The information about the movements of dust which I place on this website is all based on fact, measurements and peer-reviewed publications of my 14 peer-reviewed discoveries to date from DDE data and related issues. Curiously, despite the visible problems encountered by Apollo astronauts and equipment, our discoveries remain the only such published measurements and discoveries to date from the Moon. Few  other scientists refer to TDS discoveries even in 2018.

Magic Numbers.gif

Remarkably, the Apollo 14 TDS experiment was the only one to ever use human capabilities of an astronaut (in this case, Alan Shepard) to investigate properties of the fine dust that  troubled them all. My beloved wife Avril and I met Alan Shepard and his wife one evening in late 1963 or early '64. Rice University Pres Ken Pitzer invited us and the original seven astronauts and their wives to a small and short evening celebration with double Nobel laureate and close friend of Ken, Linus Pauling.
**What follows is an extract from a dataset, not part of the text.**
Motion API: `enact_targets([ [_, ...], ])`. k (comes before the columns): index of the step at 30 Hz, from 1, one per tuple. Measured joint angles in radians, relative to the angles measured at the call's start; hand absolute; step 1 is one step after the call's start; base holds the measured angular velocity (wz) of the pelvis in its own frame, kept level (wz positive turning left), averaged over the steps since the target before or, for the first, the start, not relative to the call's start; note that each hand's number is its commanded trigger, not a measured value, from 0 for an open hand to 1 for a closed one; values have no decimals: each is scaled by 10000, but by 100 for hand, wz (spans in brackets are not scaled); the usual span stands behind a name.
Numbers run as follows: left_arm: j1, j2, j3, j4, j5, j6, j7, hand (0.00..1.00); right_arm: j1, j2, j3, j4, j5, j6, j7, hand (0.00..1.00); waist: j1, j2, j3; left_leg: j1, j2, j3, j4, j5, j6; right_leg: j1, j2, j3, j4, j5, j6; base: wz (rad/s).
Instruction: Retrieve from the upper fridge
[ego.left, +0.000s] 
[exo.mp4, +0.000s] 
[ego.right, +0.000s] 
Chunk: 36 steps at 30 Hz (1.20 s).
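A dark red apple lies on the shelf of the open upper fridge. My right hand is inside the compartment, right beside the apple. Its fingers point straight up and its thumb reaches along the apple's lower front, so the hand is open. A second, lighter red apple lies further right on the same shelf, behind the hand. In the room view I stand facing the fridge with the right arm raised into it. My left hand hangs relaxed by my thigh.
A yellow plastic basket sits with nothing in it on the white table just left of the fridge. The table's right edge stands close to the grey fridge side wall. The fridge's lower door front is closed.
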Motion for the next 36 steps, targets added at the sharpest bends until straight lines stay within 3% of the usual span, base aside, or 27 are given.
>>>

Avril and I had booked seats at the Perth concert hall for a recital by Arthur Rubenstein, and she had bought a special new tightly-fitting olive green dress for that occasion. It was a few months after the birth of our second baby Roz , and Avril had got an even better figure back, and she knew it. So did I, but then she was always beautiful, with a lovely gentle voice. Alan quickly noticed.

Avril had been torn that morning by priorities between her favourite Beethoven by a pianist she had never dreamed of hearing live, and meeting the first 7 super heroes of space. As we all relaxed and mingled, Alan and Avril clearly delighted in their conversations, all in a very polite and genteel way. However, after about 10 minutes or so the voice of Alan's wife carried in an edgy sharpish tone across the room calling "Alan, come here." And then again "Alan, come here". So Avril and I watched quite calmly the departure of the first hero of the US space program, whose successful May 1961 15- minute flight on a Redstone rocket encouraged Pres John F. Kennedy to make his the historic Camelot yet King Arthur call for national support of what became the Apollo program with 400,000 workers. Alan walked quite quickly to his beautiful statuesque Californian wife. Avril said later that he had trotted back to his quite-tall blond wife.

Fortunately for us, Professor Pauling called an early night, and we got to the  Houston Concert Hall in time for the second half of the magic joys produced  by such stumpy short fingers. Avril used to enjoy telling the whole story later to the family with vivid colour descriptions of Mrs Shepard's dress and shoes. Avril was herself a fine and delicate pianist, the daughter and often accompanist to Etta, who even at the age of 80 sang in a beautiful velvet contralto voice the product of years a very hard work and excellent training on Covent Garden opera stages. Etta's granddaughters and great  granddaughters also seem to have inherited many actress characteristics.

Many such personal encounters with several Apollo astronauts feature large in my memories and information bank They began en mass, with me giving three or four lectures to the astronaut class of '64 (Fig.6), arguably the best classes I've enjoyed. Apart, that is, from the Rice University classes of 12 Professors and 50 senior undergraduates, I organised about Leonardo, a completely different experience, physically, emotionally and intellectually.